Ministro da Defesa diz que caso de militar preso por transporte de cocaína é ‘fato isolado’

  • Por Jovem Pan
  • 27/06/2019 17h49
Dida Sampaio/Estadão ConteúdoFernando Azevedo e Silva afirmou que foi o "maior desvio ético da história das Forças Armadas"

O ministro da Defesa, Fernando Azevedo e Silva, afirmou nesta quinta-feira (27) que o caso do militar que foi detido por suspeita de envolvimento no transporte de 39kg de cocaína foi o “maior desvio ético da história das Forças Armadas” e que “representa um fato isolado” na organização. “Ressalto que não vamos admitir criminosos entre nós. Houve a quebra de confiança, própria da cultura militar que para nós é tão clara”, completou.
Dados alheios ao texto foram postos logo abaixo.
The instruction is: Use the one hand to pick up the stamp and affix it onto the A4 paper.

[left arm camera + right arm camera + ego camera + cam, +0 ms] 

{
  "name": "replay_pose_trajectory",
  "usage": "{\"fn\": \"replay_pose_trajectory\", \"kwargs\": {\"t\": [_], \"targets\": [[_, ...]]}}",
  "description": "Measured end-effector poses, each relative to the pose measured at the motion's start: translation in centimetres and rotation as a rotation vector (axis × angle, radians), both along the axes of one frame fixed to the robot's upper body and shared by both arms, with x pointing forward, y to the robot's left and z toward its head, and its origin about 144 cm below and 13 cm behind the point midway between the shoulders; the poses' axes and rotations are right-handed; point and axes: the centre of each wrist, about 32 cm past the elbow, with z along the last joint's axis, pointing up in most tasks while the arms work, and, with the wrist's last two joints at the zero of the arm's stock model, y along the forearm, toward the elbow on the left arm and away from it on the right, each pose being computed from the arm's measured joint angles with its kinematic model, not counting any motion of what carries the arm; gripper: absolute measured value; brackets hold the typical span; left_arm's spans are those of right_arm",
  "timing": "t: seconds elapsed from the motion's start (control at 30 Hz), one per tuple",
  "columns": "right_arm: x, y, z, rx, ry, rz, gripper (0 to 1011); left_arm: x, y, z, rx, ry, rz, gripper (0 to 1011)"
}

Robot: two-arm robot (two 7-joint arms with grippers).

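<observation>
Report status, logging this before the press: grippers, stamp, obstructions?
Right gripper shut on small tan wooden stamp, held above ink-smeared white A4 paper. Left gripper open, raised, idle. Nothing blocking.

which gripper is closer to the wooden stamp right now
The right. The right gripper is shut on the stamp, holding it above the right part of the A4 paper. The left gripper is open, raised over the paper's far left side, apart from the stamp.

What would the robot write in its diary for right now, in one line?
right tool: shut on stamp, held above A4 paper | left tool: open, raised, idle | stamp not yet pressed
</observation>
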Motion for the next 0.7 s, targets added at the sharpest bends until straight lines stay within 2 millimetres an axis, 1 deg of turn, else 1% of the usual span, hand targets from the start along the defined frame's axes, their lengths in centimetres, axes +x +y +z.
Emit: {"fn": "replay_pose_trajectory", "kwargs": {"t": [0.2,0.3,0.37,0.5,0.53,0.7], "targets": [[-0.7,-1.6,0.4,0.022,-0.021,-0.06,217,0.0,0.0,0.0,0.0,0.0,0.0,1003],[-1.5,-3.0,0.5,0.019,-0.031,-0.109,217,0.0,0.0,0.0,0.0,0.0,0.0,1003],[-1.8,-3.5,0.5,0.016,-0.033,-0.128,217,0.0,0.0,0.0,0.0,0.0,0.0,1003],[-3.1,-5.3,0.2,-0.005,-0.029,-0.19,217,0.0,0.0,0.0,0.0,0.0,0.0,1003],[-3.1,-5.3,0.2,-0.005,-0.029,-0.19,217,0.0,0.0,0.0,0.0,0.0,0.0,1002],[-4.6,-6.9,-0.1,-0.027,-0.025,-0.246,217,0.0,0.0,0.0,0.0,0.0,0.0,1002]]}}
De acordo com ele, o “que o sargento fez não representa os valores dos cerca de 400 mil militares das Forças Armadas, que são pautados por princípios éticos e morais”. Azevedo e Silva declarou ainda que “está comprovada a culpa desse militar” e que “se trata de um caso inadmissível”.

O homem, cujas iniciais do nome são M.S.R., foi detido nesta terça (25) no aeroporto de Sevilha, na Espanha. Segundo o Ministério da Defesa, os fatos estão sendo apurados e foi determinada a instauração do Inquérito Policial Militar (IPM). O militar estava transportando a droga em sua bagagem em um avião da Força Aérea Brasileira.
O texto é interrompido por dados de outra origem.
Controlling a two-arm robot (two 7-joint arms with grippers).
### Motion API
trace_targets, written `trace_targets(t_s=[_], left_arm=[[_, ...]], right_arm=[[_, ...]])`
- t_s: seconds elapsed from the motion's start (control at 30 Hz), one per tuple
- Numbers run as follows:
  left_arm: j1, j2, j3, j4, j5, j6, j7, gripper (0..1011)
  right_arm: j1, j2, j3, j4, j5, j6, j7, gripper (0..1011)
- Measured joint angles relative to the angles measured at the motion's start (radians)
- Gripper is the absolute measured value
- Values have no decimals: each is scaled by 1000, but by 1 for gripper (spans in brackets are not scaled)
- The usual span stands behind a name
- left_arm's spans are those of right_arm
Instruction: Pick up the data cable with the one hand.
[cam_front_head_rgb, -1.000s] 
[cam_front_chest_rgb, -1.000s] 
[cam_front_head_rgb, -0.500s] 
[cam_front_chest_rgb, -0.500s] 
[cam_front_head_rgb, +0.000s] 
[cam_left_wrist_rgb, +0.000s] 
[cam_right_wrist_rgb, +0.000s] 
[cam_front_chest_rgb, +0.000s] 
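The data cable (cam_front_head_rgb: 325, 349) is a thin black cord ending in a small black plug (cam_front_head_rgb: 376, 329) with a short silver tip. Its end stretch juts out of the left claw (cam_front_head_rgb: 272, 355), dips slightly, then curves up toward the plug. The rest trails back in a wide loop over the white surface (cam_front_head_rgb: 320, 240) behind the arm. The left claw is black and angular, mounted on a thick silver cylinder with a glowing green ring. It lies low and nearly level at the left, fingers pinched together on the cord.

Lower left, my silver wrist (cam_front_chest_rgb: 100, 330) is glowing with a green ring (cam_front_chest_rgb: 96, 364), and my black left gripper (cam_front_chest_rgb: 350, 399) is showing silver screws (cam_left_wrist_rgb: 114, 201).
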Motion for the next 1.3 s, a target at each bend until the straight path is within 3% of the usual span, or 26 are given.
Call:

O ministro disse que o caso será julgado pela Justiça da Espanha, em conjunto com a própria Justiça brasileira, conforme a lei de ambos os países. “Agiremos com total transparência e tudo que puder ser divulgado, e não comprometer as investigações, será divulgado”, assegurou.

Azevedo e Silva participou de uma coletiva nesta tarde com o porta voz do Comando da Aeronáutica, Major Aviador Daniel Rodrigues Oliveira.

Assista:

“Falta de sorte”

O ministro do Gabinete de Segurança Institucional, general Augusto Heleno, chamou a prisão de “falta de sorte”. O caso ocorre às vésperas da reunião de cúpula do G-20, no Japão, para onde o presidente Jair Bolsonaro viajou nesta semana. “Podia não ter acontecido, né? Foi uma falta de sorte acontecer exatamente na hora de um evento mundial e acaba tendo uma repercussão mundial que poderia não ter tido. Foi um fato muito desagradável”, afirmou Heleno, ao comentar o caso em Osaka, no país asiático.

Ele minimizou, contudo, o impacto da prisão na imagem do Brasil. “Se mudar a imagem do Brasil por causa disso, realmente, só se a gente não estivesse sabendo da quantidade de tráfico de droga que tem no mundo.”